Trials
Chapter Fourteen: Loki & Thor Go to the Library
"I hate it here," Thor whispered when they stepped off the stairs and onto the eighth floor Library of the Law.
"Say it a little louder, Brother. I'm sure the clerks at the desk would be thrilled to have their future king express his hatred for their library," Loki whispered back more quietly.
"You know why."
Loki nodded; Thor had spent a couple of months here meeting with a tutor to prepare to retake the Advanced Law Examination. "Better to say so outside, though."
"I did say so outside. More than once."
"I know. But we're inside now, so will you please be quiet?"
Thor grumbled but they were almost to the desk and he quickly fell silent.
"Hello again, my lord," one of the clerks at the desk said, the same blond young woman who'd assisted him yesterday.
"Ah, hello," Loki said, suddenly nervous. He'd been too busy listening to Thor complaining during the walk over and the climb up the stairs to think about the fresh wave of humiliation waiting for him here. "I…"

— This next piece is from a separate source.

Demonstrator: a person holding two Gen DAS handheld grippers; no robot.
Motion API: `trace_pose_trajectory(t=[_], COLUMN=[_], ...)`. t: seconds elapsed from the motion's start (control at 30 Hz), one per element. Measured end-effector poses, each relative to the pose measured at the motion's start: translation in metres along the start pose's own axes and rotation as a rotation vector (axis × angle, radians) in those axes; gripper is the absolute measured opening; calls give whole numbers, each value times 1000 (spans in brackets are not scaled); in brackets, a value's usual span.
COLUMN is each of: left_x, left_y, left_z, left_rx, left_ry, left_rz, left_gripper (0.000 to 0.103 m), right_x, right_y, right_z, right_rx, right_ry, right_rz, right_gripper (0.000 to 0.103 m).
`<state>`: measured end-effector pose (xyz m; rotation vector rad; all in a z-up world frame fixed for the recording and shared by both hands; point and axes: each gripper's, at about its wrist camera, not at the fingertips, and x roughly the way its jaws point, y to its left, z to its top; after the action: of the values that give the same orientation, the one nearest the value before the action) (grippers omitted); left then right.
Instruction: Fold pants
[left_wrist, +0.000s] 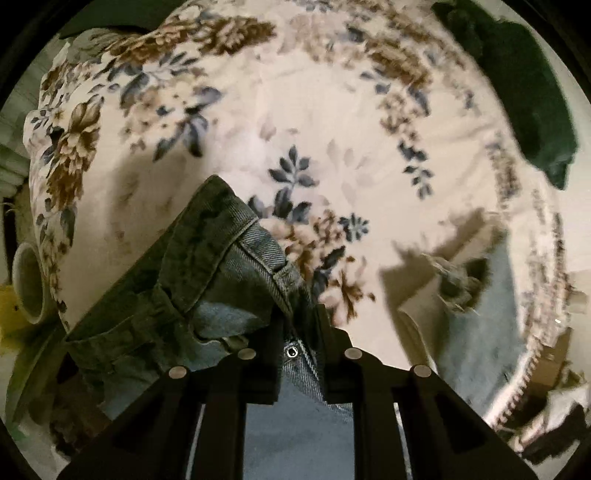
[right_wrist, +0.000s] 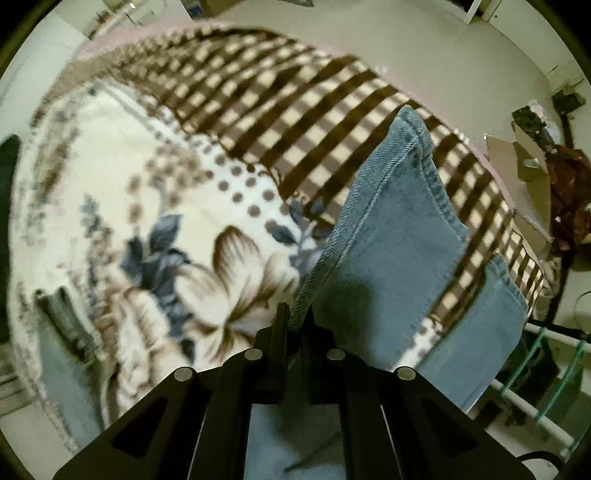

"I have something new to show you, if you'll just come with me for a moment?" she said with a bright smile.
"Ah, well, I don't-"
"It will only take a minute," she said, smile still in place, which actually looked a little odd.
"A-all right," Loki said, flustered. He looked to Thor, who stood there looking ill at ease for his own reasons, then followed the woman over to an alcove with a few chairs and displays of current law journals. "I'm actually looking for something else now."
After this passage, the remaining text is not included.